Em seu livro Age of Discovery , Ian Goldin e Chris Kutarna argumentaram que a difusão em massa do conhecimento poderia ajudar a desencadear um segundo Renascimento, dada a explosão de novas idéias em ciência, tecnologia, educação, artes e saúde. Se você acredita na distribuição aleatória de talentos, há toda a chance de que os equivalentes modernos de Isaac Newton, Albert Einstein e Marie Curie estejam vivos hoje. A internet pode ajudá-los a florescer.

Uma das tendências mais intrigantes de nossos tempos é a da inovação reversa, onde idéias pioneiras no mundo em desenvolvimento também são aplicadas no mundo desenvolvido. Dados os imperativos ambientais de nossa época, é bem possível que soluções mais inteligentes surjam do mundo da escassez do que do mundo da abundância.

Esse é certamente o caso na China e na Índia, onde algumas empresas notáveis estão usando plataformas de tecnologia para construir nova infraestrutura educacional para crianças que vivem em regiões remotas. Outro exemplo é a logística em locais onde é difícil transportar mercadorias por estradas com buracos ou inexistentes. A Zipline, que usa drones aéreos para fornecer suprimentos médicos urgentes em Ruanda e Gana, agora também está experimentando esses serviços nos EUA.

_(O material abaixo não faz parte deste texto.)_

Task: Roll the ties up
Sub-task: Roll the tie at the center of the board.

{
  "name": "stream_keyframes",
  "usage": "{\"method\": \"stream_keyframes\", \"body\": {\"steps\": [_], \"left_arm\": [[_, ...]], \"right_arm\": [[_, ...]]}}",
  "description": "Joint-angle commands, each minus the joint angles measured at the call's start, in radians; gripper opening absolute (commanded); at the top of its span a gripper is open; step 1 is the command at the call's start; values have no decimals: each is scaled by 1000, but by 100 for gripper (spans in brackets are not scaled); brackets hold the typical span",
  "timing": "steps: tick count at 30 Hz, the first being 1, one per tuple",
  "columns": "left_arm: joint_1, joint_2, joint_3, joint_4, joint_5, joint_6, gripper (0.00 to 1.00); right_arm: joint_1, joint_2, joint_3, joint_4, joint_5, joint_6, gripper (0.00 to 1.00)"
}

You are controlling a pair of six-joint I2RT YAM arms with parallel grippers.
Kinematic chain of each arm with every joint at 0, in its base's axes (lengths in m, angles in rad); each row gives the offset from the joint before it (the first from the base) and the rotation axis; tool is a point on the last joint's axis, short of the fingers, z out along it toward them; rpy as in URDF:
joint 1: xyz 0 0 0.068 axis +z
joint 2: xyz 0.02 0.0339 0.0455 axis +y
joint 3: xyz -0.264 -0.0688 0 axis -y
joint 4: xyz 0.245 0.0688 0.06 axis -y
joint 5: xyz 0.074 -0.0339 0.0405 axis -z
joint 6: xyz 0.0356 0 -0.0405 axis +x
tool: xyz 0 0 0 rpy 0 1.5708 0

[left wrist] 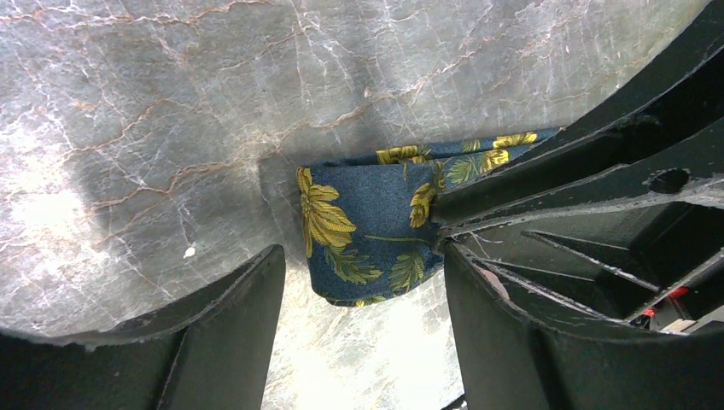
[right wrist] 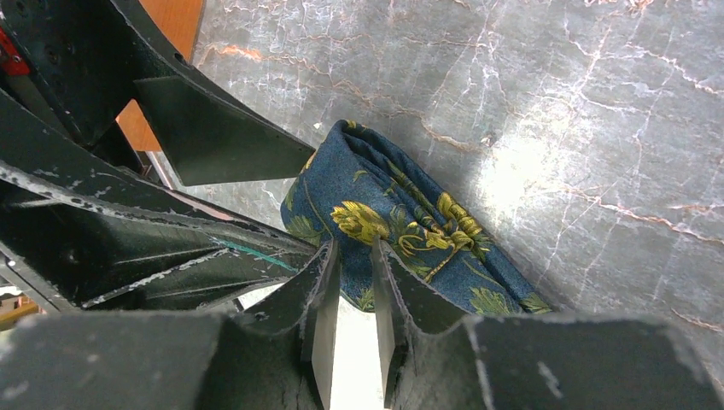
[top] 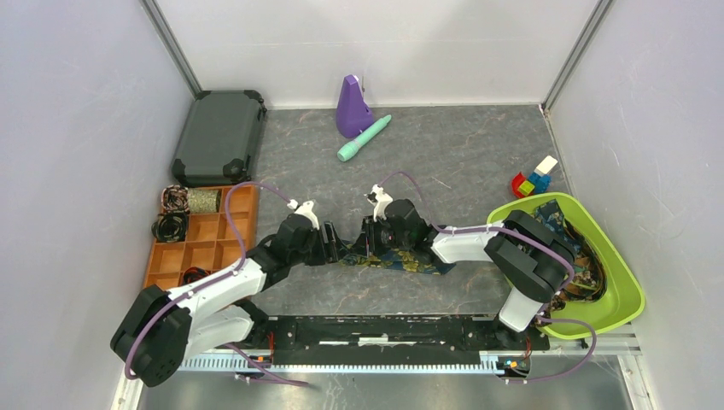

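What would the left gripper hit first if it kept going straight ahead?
Most likely the folded blue floral tie, just ahead of the left gripper's open fingers; depth is hard to judge.

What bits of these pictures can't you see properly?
Top view: left gripper and right gripper cover one end of the navy, yellow-flowered fabric tie.
Top view: the right arm hides some patterned ties in the green plastic bowl.
Top view: coiled ties in the orange compartment tray are too small for patterns.
Left wrist view: the right gripper's fingers cover the tie's far part.
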Motion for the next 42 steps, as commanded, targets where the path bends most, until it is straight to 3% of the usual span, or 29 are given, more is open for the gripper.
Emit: {"method": "stream_keyframes", "body": {"steps": [1,29,42], "left_arm": [[7,6,-7,63,7,37,74],[35,90,-90,256,101,20,65],[35,162,-150,450,178,-55,58]], "right_arm": [[-1,1,-41,-44,16,-28,27],[-2,23,-95,-14,15,-26,24],[-2,49,-102,3,15,-22,24]]}}
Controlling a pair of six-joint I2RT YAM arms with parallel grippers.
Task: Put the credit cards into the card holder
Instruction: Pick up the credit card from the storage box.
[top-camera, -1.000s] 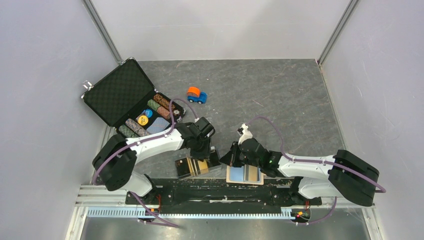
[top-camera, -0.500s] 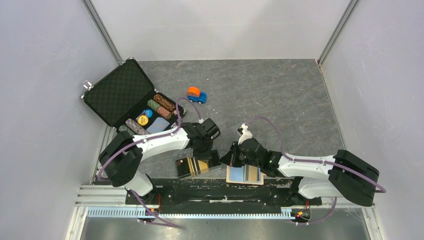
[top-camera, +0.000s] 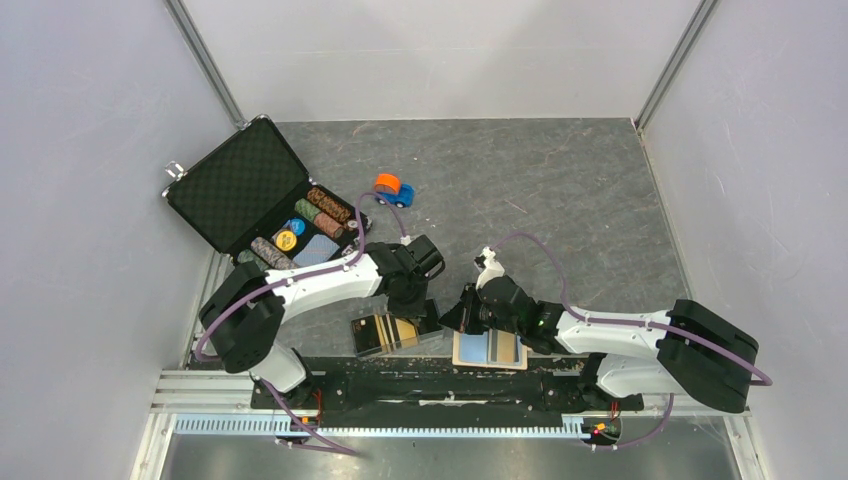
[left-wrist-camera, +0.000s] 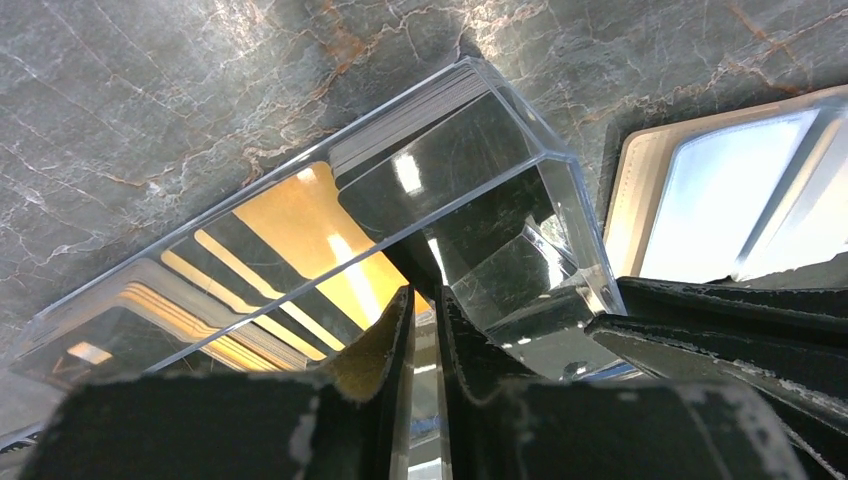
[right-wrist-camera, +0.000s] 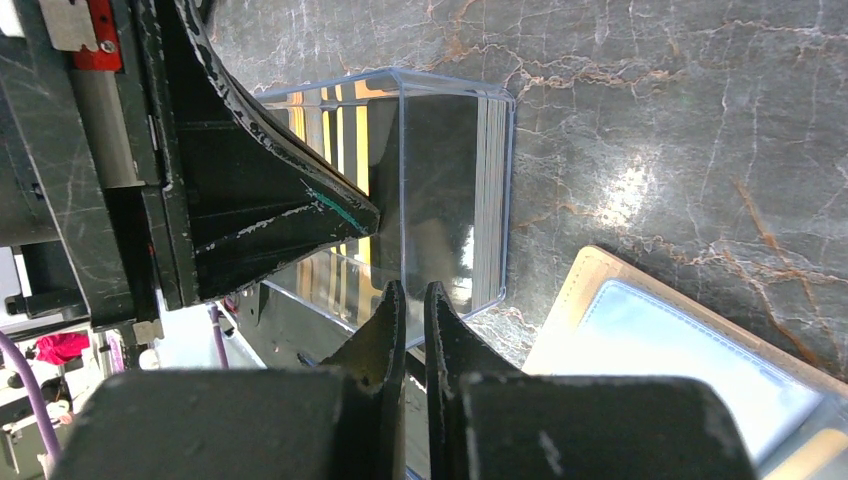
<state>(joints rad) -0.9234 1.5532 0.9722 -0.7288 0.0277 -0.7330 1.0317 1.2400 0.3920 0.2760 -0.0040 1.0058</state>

Muitos leitores do FT – com razão – abrirão buracos nessa perspectiva otimista em um momento de perigo global. É verdade que, se não pudermos lidar com nossa emergência climática, seremos capazes de lidar com pouco mais. Um mundo ainda mais hiperconectado também cria novas falhas e riscos globais de vulnerabilidades tecnológicas e guerra cibernética. Eras de mudanças intelectuais convulsivas podem provocar mais medos primitivos. A era de Leonardo da Vinci trouxe Savonarola também.

Mas sou a favor da atitude de Garry Kasparov, o grande campeão de xadrez que venceu tantas partidas ao aproveitar a iniciativa e maximizar suas possibilidades ofensivas, em vez de ficar paralisado por suas fragilidades defensivas. Devemos sempre estar atentos ao que pode dar errado, mas focar em aumentar as chances de as coisas darem certo.

Em seu livro, Deep Thinking , sobre a promissora fusão entre criatividade humana e inteligência de máquina, ele escreve: “Eu continuo otimista, mesmo porque nunca encontrei muita vantagem nas alternativas”. Isso deve servir de inspiração para a nossa idade ansiosa.